Alistair MacLeod Dies 77

Hello Gentle Reader

The Canadian short story writer, and novelist, Alistair MacLeod has recently passed away at the age of seventy-seven. MacLeod is one of those quintessential Canadian authors. Though he like Jacques Poulin, and Nobel Laureate in Literature Alice Munro, often flew under the radar; or were overshadowed more well-known Canadian authors like Margaret Atwood and Michael Ondaatje; MacLeod had found his niche in writing, and in the Canadian literary scene. Much like Huron County was to Alice Munro; so was Cape Breton to Macleod. Though MacLeod taught English and creative writing for forty years, at the University of Windsor; he had always returned to his cabin in Cape Breton every summer – which faced Prince Edward Island; and it was there that he did his writing. MacLeod often chronicled the lives of those that lived in Cape Breton; and for his only novel “No Great Mischief,” won the Impac Literary Dublin award and the Trillium Book Award.

MacLeod was born in the prairies of Canada – Saskatchewan to be exact; not as exotic as it sounds; at the age of ten MacLeod, moved with his family to Nova Scotia. It is at Dunvegan, Inverness County, Cape Breton Island, Nova Scotia, that a love affair of the landscape was born, and the literary love affair with the culture and the people was formed. To discuss MacLeod in his literary obsessions, and emotional attachments; one had best quote Irene Guilford:

“Alistair MacLeod's birthplace is Canadian, his emotional heartland is Cape Breton, his heritage Scottish, but his writing is of the world.”

I may not have read any of MacLeod’s books, but his writing is something, that many Canadians read, and often admit: he gets what it means to write about a place that is exemplary: ‘Canadian.’ How such a small part of a vast country reflects, the greater whole, only comes to showcase, the literary provinciality of Canadian Literature – and how it communicates with itself throughout its fragmented nature. That is what makes MacLeod a great writer, and a literary champion of this country.
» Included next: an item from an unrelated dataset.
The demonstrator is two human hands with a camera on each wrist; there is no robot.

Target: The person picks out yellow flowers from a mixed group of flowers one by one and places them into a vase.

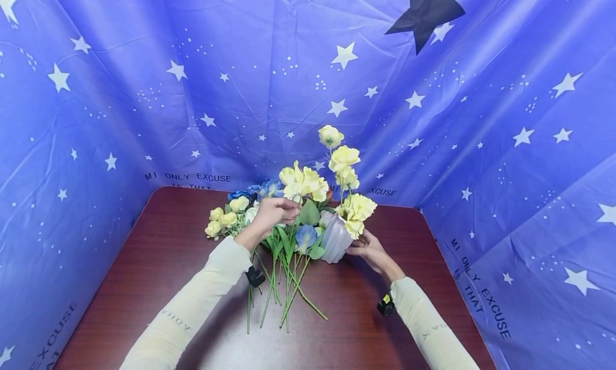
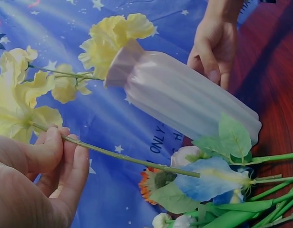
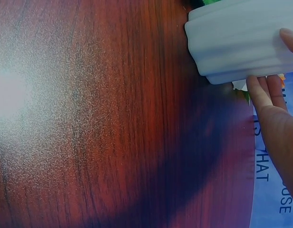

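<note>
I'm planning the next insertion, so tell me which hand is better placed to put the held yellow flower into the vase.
Left, most likely: the left hand pinches the yellow flower by its stem, near the vase, while the right hand is occupied holding the vase.

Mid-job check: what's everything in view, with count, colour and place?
Vase: 1, pale lilac, right of centre
Tall yellow blooms: several, yellow, at the vase's mouth
Ruffled yellow flower: 1 stem, yellow, raised left of the vase
Blue bloom: 1, blue, just left of the vase
Rear blooms: several, blue, back of the pile
Small roses: several, yellow, left of the pile
White blooms: several, whitish, within the pile
Orange bloom: 1 seen, orange, partly hidden
Stems: many, green, front of the pile
Table: 1, red-brown, underneath
Backdrop: blue, white-starred, surrounding
Sleeves: 2, cream, forearms
Left hand: 1, bare, pinching the ruffled flower's stem
Right hand: 1, bare, holding the vase
</note>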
Rest In Peace Alistair MacLeod.

Thank-you For Reading Gentle Reader
Take Care
And As Always
Stay Well Read
*And Remember: Downloading Books Illegally Is Thievery and Wrong.*

M. Mary

Friday, 18 April 2014

Gabriel Garcia Marquez “Gabo,” Passes Away

Hello Gentle Reader

One of the giants of the Latin American Boom; and one of the greatest practitioners of the ambiguous literary style ‘magical realism,’ has passed away, at the age of eighty-seven. Marquez is a Nobel Laureate; and most famous for his masterpiece, “One Hundred Years of Solitude,” a novel that has gone on to influence a generation of writers. To this day the novel is read, and herald as a fine piece of literary craftsmanship. Marquez (affectionately referred to as Gabo) had written many novels since. Those novels include: “A Chronicle of Death Foretold,” “Love in the Time of Cholera,” as well as “The Autumn of the Patriarch.” However Marquez, was also an accomplished short story writer; find both literary modes of writing, adequate, in order to explore his literary world view. He has been referred to as the greatest, predecessor of Cervantes, according to the late Carlos Fuentes. It is obvious from numerous articles, tweets and speeches; that the literary world is in mourning for this giant of literature, however it has been stated: such giants of literature; never truly die. I suspect this will be proven as true. May Marquez rest in peace, and he will never be forgotten in the Latin American world – or the South American world either. He will be recognized as a writer, not only for his talents in conveying a story, with a style; but also for his political work: befriending Castro; as well as helping shape negations between guerilla’s and the Colombian government. With his work Marquez brought Latin America out of its solitude, and offered the world a glimpse into the identity of the world, often overlooked.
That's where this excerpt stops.